So here's a piece of writing wisdom I never expected to pick up:
Sometimes, you have to write it like a midday soap opera.
I don't mean that your book should read like one. I'm talking about in your early drafts, or perhaps in your middle-of-the-process revisions.
Let me explain.
I'm currently working on the eleventh or twelfth iteration of my historical novel, Between the Sleepers. The last time I rewrote it, I thought it was done. I thought it was the best that it was ever going to be. I'd taken it to a residency at the Katharine Susannah Prichard writers centre, where I'd reworked 40000 words in ten days and gone home feeling like a superhero. I'd had a feeling in my gut that the book was as done as it was ever going to be.
And I pitched it to a few agents, some of whom even read the whole thing. It was close. But it wasn't getting over the line.
Readers, I took a year off from that novel. It was probably the largest amount of time I'd ever had of not thinking about it since I started working on it back in 2008.
This year, I engaged an amazing local writer to mentor me through the process of revising the novel one more time. And when I reread my work alongside her comments, I was shocked and embarrassed by the dross on the page before me.
This wasn't the amazing novel that I thought I had written. This was a script for some soap opera with mistaken identities and identical twins swapping places, and characters being lost at sea for long periods of time only to return at the exact moment their ex-wife was about to marry another man. (Or whatever actually happens on soap operas, who even knows...) I had poured everything I had into that novel. Every big word I knew, every romantic gesture, every seemingly deep thought.
And I had overdone it.
There were a few big factors in the overdoing it recipe. First of all, I obviously felt the need to describe every little gesture or facial expression my characters had. It was constant. And I was taking away from the things that they said and did.

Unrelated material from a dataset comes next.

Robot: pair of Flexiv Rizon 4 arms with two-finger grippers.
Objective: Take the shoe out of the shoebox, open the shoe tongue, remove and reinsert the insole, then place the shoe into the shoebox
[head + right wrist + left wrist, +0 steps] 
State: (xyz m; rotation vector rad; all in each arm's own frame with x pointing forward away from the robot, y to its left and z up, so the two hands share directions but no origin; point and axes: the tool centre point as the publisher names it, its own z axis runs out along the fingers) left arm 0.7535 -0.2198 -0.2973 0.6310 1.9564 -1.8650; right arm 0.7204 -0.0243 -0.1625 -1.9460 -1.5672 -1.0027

Second of all, my characters spent a lot of time spitting. Spitting with rage, spitting their words, swallowing their spit when they were nervous. And as my mentor rightly pointed out, it was a bit uneccessary and more than a little gross.
But the third and most unforgivable sin in this draft of mine was that I felt the need to make my characters go through the entire spectrum of human emotions time and time again when there just wasn't any need for it.
So. This time around, I sat down and I wound back my novel. And this weekend, I've realised something very important.
I needed to take my book through that woefully overwritten soap opera phase in order to get to the stage I am at now. I could not have realised my characters' emotional journeys in the way that I have unless I made them wildly overemotional first, and then wound everything back. What I now have is an almost complete book that I have been excited to rediscover. It is a book that I understand better now, and I understand myself better as its writer. (Corny, I know.) I have learned through this process that one year ago, I was simply done with this novel. But when I finish my novel this time around, I will have a book that I am proud of. A book that I know will be some of the best writing I have ever done.
I almost don't want the process to be over.